EXERCISE DESCRIPTION >>
Set down exactly the lines below, starting at the one that contains "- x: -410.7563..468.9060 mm" and ending at the one that contains "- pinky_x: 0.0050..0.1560", with both of those lines included and nothing else.

RECORDS SHOWN >>
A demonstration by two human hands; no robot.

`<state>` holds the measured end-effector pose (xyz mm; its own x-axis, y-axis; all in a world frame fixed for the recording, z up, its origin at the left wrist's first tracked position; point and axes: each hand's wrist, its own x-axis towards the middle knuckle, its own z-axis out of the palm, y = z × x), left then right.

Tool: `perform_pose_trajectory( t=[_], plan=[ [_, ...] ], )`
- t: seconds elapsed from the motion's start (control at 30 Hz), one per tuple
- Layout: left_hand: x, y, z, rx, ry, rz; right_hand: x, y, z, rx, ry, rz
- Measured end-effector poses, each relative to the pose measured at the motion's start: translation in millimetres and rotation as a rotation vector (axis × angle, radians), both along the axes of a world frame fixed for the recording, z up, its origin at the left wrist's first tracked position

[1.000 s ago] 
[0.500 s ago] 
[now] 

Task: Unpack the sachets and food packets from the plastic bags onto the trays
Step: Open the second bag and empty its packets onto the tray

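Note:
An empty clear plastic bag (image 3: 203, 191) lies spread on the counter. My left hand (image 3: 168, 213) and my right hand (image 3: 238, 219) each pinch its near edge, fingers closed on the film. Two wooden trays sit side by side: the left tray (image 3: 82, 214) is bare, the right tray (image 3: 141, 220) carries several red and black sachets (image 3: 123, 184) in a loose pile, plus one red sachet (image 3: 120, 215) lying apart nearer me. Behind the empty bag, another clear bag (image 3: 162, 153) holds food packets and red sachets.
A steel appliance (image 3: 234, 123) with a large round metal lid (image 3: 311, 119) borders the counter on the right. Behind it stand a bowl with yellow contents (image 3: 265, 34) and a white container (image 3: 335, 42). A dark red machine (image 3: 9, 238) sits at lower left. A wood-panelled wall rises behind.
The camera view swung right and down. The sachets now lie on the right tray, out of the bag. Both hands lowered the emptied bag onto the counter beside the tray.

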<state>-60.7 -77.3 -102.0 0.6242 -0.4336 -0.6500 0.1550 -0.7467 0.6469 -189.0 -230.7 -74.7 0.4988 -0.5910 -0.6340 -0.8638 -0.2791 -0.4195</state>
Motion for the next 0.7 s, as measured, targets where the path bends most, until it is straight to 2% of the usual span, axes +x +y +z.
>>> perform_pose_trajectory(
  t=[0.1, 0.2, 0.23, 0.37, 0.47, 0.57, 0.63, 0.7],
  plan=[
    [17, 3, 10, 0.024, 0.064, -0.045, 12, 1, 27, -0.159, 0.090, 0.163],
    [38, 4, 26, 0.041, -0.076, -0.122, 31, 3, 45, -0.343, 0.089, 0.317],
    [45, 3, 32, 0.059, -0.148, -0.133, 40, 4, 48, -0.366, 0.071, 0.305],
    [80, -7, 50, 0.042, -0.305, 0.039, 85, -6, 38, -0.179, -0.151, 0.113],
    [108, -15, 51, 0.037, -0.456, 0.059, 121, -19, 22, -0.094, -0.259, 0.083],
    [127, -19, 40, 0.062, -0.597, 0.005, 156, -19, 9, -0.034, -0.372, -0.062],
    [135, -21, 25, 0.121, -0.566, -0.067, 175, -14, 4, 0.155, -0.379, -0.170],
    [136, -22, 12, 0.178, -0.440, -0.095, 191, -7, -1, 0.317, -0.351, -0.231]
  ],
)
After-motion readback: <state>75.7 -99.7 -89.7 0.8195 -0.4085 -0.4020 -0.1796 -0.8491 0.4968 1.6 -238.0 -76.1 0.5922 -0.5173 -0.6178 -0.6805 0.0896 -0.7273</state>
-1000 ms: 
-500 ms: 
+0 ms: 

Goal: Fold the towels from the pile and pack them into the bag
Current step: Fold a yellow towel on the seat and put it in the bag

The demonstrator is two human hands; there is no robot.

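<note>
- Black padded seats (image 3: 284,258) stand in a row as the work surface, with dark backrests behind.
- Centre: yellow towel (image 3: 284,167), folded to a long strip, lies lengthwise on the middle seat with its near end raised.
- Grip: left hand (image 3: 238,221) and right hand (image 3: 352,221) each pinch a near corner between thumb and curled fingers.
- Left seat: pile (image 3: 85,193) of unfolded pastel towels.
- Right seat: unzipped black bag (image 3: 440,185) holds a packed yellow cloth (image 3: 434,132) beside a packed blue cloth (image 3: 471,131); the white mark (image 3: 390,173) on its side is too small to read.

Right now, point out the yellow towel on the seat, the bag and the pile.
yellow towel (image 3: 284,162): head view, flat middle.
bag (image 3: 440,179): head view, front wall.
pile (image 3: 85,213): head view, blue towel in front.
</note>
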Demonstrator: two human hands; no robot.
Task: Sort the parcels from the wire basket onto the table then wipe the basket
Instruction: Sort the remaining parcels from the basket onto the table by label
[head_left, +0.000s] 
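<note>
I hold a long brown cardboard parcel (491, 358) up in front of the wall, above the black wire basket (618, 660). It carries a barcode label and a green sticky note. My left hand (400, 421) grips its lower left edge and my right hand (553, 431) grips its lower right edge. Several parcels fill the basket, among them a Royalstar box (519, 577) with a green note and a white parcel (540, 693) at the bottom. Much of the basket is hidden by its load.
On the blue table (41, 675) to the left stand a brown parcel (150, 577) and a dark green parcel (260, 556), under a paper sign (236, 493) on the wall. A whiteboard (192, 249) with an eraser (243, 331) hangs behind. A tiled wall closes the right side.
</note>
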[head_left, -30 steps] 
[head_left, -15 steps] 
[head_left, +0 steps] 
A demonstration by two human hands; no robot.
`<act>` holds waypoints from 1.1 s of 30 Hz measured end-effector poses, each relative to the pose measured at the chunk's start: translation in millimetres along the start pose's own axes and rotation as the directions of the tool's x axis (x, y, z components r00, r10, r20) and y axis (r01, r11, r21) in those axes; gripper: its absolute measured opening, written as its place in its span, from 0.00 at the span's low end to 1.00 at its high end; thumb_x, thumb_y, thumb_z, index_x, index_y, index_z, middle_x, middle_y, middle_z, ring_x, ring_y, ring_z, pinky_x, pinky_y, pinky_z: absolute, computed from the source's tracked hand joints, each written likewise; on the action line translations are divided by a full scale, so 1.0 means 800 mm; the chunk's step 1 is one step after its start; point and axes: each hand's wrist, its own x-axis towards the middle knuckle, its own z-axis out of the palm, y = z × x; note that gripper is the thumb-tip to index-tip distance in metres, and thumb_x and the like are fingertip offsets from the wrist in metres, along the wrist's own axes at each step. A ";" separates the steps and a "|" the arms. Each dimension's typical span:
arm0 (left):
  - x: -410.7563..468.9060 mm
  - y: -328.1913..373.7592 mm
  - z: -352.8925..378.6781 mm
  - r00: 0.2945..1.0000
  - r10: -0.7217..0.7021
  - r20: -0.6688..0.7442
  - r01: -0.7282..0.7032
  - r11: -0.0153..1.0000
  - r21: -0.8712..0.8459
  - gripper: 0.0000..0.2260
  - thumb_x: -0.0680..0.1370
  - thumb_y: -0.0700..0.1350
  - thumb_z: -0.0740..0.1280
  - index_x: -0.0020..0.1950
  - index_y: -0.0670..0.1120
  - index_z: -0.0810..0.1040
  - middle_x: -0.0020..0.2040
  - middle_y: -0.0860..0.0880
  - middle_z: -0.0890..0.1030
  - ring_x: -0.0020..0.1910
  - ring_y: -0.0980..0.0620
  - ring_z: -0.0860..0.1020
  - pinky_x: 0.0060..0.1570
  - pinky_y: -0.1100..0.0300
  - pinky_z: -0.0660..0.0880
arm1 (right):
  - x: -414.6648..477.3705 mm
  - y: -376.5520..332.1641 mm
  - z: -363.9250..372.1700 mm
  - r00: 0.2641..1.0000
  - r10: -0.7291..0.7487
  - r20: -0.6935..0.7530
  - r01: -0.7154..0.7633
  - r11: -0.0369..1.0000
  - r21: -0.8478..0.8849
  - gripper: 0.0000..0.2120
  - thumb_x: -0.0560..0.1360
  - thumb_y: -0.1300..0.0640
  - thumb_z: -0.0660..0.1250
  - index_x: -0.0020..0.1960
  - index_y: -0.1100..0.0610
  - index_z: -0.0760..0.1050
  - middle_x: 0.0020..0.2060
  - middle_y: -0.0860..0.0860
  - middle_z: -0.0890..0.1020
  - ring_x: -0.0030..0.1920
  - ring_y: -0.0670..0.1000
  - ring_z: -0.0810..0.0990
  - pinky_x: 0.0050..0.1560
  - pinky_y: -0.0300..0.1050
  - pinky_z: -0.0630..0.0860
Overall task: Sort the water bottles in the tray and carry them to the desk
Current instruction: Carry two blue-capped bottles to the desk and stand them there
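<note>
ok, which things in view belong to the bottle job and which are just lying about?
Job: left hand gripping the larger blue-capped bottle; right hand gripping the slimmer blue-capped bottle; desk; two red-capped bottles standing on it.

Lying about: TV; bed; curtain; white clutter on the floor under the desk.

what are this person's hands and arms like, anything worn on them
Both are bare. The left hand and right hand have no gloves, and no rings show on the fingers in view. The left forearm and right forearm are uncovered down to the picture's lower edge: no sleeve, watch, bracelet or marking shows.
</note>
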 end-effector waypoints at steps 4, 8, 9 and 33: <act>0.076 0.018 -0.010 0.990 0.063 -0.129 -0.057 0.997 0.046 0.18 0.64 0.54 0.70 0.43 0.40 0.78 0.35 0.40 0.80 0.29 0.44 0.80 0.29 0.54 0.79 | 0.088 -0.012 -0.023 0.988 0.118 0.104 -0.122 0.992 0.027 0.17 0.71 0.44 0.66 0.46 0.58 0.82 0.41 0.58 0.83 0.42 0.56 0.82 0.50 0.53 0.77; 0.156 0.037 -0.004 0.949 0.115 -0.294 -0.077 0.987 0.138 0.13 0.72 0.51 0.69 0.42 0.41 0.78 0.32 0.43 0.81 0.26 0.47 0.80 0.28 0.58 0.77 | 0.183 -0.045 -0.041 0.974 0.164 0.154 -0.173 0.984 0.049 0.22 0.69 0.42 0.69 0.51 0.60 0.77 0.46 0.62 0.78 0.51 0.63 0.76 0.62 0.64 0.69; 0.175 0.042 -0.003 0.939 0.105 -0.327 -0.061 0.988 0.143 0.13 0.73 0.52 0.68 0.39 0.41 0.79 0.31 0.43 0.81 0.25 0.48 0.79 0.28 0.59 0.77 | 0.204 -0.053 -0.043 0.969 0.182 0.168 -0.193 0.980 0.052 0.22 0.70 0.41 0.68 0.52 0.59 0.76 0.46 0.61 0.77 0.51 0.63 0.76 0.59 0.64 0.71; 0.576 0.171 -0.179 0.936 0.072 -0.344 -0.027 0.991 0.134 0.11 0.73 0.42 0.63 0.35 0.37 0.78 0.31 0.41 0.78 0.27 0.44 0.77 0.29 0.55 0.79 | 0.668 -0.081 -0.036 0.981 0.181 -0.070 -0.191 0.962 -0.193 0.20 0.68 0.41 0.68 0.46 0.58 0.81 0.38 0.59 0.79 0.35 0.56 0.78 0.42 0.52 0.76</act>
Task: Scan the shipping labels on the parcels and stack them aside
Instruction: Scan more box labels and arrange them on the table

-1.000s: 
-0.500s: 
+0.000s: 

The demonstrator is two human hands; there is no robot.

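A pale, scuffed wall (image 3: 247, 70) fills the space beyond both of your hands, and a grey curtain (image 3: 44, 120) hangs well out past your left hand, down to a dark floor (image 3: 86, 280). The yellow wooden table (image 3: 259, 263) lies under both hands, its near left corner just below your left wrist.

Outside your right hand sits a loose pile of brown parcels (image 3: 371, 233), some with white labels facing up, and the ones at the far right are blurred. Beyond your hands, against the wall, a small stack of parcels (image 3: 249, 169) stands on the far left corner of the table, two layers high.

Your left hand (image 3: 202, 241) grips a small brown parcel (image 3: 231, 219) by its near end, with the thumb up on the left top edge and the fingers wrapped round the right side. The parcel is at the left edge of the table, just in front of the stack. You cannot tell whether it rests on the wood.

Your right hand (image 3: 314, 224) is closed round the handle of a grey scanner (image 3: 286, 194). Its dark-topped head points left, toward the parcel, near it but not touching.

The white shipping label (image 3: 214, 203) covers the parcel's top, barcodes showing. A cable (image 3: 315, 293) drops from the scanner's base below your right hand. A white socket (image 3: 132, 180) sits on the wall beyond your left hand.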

RESPONSE AREA >>
  - x: -410.7563..468.9060 mm
  - y: -328.1913..373.7592 mm
  - z: -352.8925..378.6781 mm
  - r00: 0.2945..1.0000
  - r10: -0.7217..0.7021
  - r20: -0.6688..0.7442
  - r01: -0.7282..0.7032
  - r11: -0.0153..1.0000
  - r21: -0.8712..0.8459
  - gripper: 0.0000..0.2260
  - thumb_x: -0.0680..0.1370
  - thumb_y: -0.0700..0.1350
  - thumb_z: -0.0740..0.1280
  - index_x: -0.0020..0.1950
  - index_y: -0.0670..0.1120
  - index_z: -0.0810..0.1040
  - middle_x: -0.0020..0.2040
  - middle_y: -0.0860..0.0880
  - middle_z: -0.0890..0.1030
  - ring_x: -0.0020..0.1910
  - ring_y: -0.0980..0.0620
  - ring_z: -0.0860..0.1020
  - pinky_x: 0.0060..0.1570
  - pinky_y: -0.1100..0.0300
  - pinky_z: -0.0660..0.0880
arm1 (right):
  - x: -414.6648..477.3705 mm
  - y: -376.5520..332.1641 mm
  - z: -363.9250..372.1700 mm
  - r00: 0.2641..1.0000
  - r10: -0.7291..0.7487
  - r20: -0.6935..0.7530
  - r01: -0.7154..0.7633
  - r11: -0.0369..1.0000
  - r21: -0.8478..0.8849
  - gripper: 0.0000..0.2120
  - thumb_x: -0.0560..0.1360
  - thumb_y: -0.1300..0.0640
  - thumb_z: -0.0660..0.1250
  - index_x: -0.0020..0.1960
  - index_y: -0.1100..0.0610
  - index_z: -0.0760..0.1050
  - middle_x: 0.0020..0.2060
  - middle_y: -0.0860..0.0860
  - middle_z: -0.0890..0.1020
  - ring_x: -0.0030..0.1920
  - ring_y: -0.0670..0.1000
  - ring_z: -0.0810..0.0990
  - pinky_x: 0.0050..0.1560

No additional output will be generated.